Before February, when someone mentioned Project Veritas, the first thing popping into your mind would be James O’Keefe. O’Keefe founded the conservative media company known for its clandestine video stings. As Veritas grew, he became a media star and remained the face of the company—well, until February. The organization’s board put O’Keefe on paid leave, removing him from any decisions for Veritas. The board claimed a breach of fiduciary duty and lost the investors who funded the company (Project Veritas is a 501(c)3 organization). O’Keefe responded by leaving the company. Now, just seven months after pushing out the face of the company, Project Veritas ceased operations.

Okeefe became a star when, along with Hannah Giles, he took down ACORN, a powerful and corrupt liberal organization:

Investigative journalism was changed forever when James O’Keefe walked into an ACORN office in 2009 posing as a pimp, Hannah Giles posing as a prostitute, and exposed workers there actively assisting the duo to set up sex trafficking operations. The workers exposed on video were fired, ACORN lost its government contracts, and the whole operation shut down within a year.

After O’Keefe was pushed out, he formed a new company directly competitive with the old “O’Keefe Media Group,” yes folks, OMG. Some of the Veritas investors and some of his key Veritas personnel moved to the new company.

The new Veritas responded:

In August 2023, Hanna Giles replaced O’Keefe, her partner, in toppling ACORN. Some disgruntled employees claimed that Giles spent her first three days at Veritas trashing O’Keefe. That is a nice reward for someone who called Giles a “national treasure” in his book Breakthrough.

Giles began firing personnel who were seen as loyal to the company’s previous CEO.

“She came to all hands in April with her fat sidekick Ben Wetmore and all they did for 3 days was talk shit about James and relitigate all the terrible things he did to her/them 10-12 years ago. I knew right then her entire agenda was revenge,” a source said.

Five months later, in August 2023, there was a mass firing of Veritas employees.

The company that used to employ 65 people was down to 18.

Yesterday, on Sept 20, 18 went down to zero.

According to a letter titled “Reduction in Force” that was sent to Project Veritas staffers by HR director Jennifer Kiyak on Wednesday, the organization is putting all operations on pause amidst severe financial woes.

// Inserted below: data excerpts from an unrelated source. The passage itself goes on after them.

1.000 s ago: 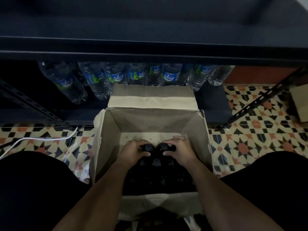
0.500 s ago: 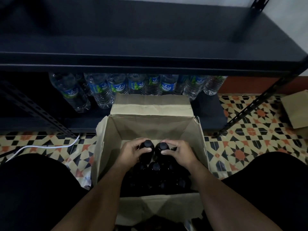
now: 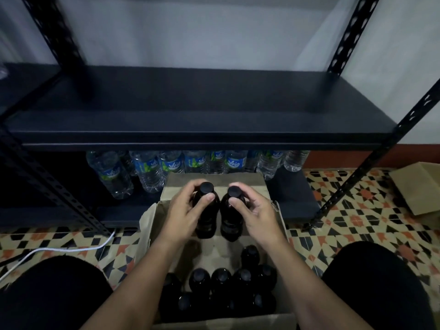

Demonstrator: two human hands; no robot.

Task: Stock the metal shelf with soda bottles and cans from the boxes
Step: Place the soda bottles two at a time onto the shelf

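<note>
Gripping one dark soda bottle [image 3: 206,211] by its neck, the left hand [image 3: 184,214] holds it beside a second bottle [image 3: 231,215] pinched by the right hand [image 3: 256,214]. Below both grips, the cardboard box [image 3: 281,225] holds more dark bottles [image 3: 222,291]. Beyond them, water bottles [image 3: 147,171] line the metal shelf [image 3: 190,125] bottom tier.

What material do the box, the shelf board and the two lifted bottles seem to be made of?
Box: brown cardboard, matte, with creased flaps. Shelf board: dark and matte; its material is unclear, though the punched posts look like painted metal. The bottles in the left hand and right hand: dark and glossy, glass or plastic; I cannot tell.
</note>
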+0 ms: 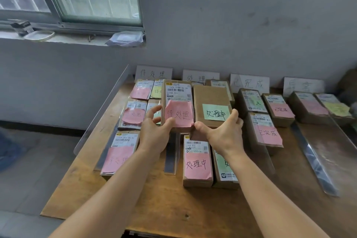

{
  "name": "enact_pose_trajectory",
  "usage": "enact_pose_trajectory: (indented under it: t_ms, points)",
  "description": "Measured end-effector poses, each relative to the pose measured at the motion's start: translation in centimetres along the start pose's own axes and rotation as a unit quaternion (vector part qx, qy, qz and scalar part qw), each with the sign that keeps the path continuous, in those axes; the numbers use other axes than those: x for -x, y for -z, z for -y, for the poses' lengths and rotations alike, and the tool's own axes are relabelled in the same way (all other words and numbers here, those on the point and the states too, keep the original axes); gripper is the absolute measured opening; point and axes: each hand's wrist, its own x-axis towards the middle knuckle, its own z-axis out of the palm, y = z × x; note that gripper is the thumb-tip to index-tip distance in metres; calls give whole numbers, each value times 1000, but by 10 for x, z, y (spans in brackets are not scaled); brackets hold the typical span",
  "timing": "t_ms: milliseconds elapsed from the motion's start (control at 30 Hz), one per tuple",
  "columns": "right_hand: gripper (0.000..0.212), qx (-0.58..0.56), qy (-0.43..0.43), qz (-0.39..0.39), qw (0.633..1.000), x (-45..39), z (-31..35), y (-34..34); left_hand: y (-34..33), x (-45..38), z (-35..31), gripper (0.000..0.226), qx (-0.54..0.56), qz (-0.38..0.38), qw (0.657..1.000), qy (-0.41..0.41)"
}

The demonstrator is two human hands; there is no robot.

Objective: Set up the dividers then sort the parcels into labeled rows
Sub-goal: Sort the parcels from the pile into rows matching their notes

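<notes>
My left hand (154, 131) grips the near end of a cardboard parcel with a pink note (178, 102), held above the table. Beside it, my right hand (225, 131) grips a parcel with a green note (212, 105), also lifted. Both parcels hang side by side over the gap between the first two rows. Four white label cards (153, 72) stand along the wall. Clear dividers (172, 152) lie between the rows. More parcels with pink notes (197, 162) lie in the rows on the wooden table (173, 208).
A long clear divider (313, 160) lies at the right, past the third row's parcels (266, 131). Another clear sheet (100, 110) stands along the table's left edge. The far-right row holds two parcels (309, 107). A window sill (77, 38) with clutter is at the upper left.
</notes>
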Motion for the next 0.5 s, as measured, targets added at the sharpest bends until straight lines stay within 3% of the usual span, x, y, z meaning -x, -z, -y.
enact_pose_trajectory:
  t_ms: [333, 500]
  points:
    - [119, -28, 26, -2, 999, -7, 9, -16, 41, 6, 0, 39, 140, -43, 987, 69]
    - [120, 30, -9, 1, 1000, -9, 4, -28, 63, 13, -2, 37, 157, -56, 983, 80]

“In the interest of preserving the possible future existence of Project Veritas we need to put operations on pause and, as communicated since the Spring, another Reduction in Force (“RIF”) is necessary,” Kiyak wrote.

It was no surprise to CEO Giles when she told the board president, Joe Barton, in August.

“It’s devastating,” Giles said. “I’ve got to get back into the bank accounts to see what’s real and what’s not real because I have been getting presented with things that were not making sense and then when I’m presented with okay there’s only a thousand dollars left in the 501(c) (3) and I thought we had until October. We did a half a million dollar transfer and that was this period. But, like, we’re bankrupt.”

Truth be told, in my 35+ years in the media business, I have never seen a company “pause” its operations,..” unpause.” For all intents and purposes, Project Veritas is as dead as General Francisco Franco.

How did the company go bankrupt?

O’Keefe’s lawyer, Jeffrey Lichtman, told Mediaite that when O’Keefe was “forced out of Project Veritas in February of this year, they had between $6-8 million in their bank accounts. James had access to none of it. Six months later it’s apparently all gone. Instead of nameless sources blaming James for spending that money and bankrupting Project Veritas, perhaps their CEO and board of directors can let us all know how they blew through it all.”

The lesson here is you don’t “fire” the face of a company that seems to be well-liked by the employees.

Right now, there is no way to determine who is correct, the O’Keefe side or the people who side with the board when forced him out. In a way, it doesn’t matter. Project Veritas established a new kind of “citizen journalism.” Since the initial ACORN videos exposed many examples of hypocrisy and corruption,  It will be sadly missed.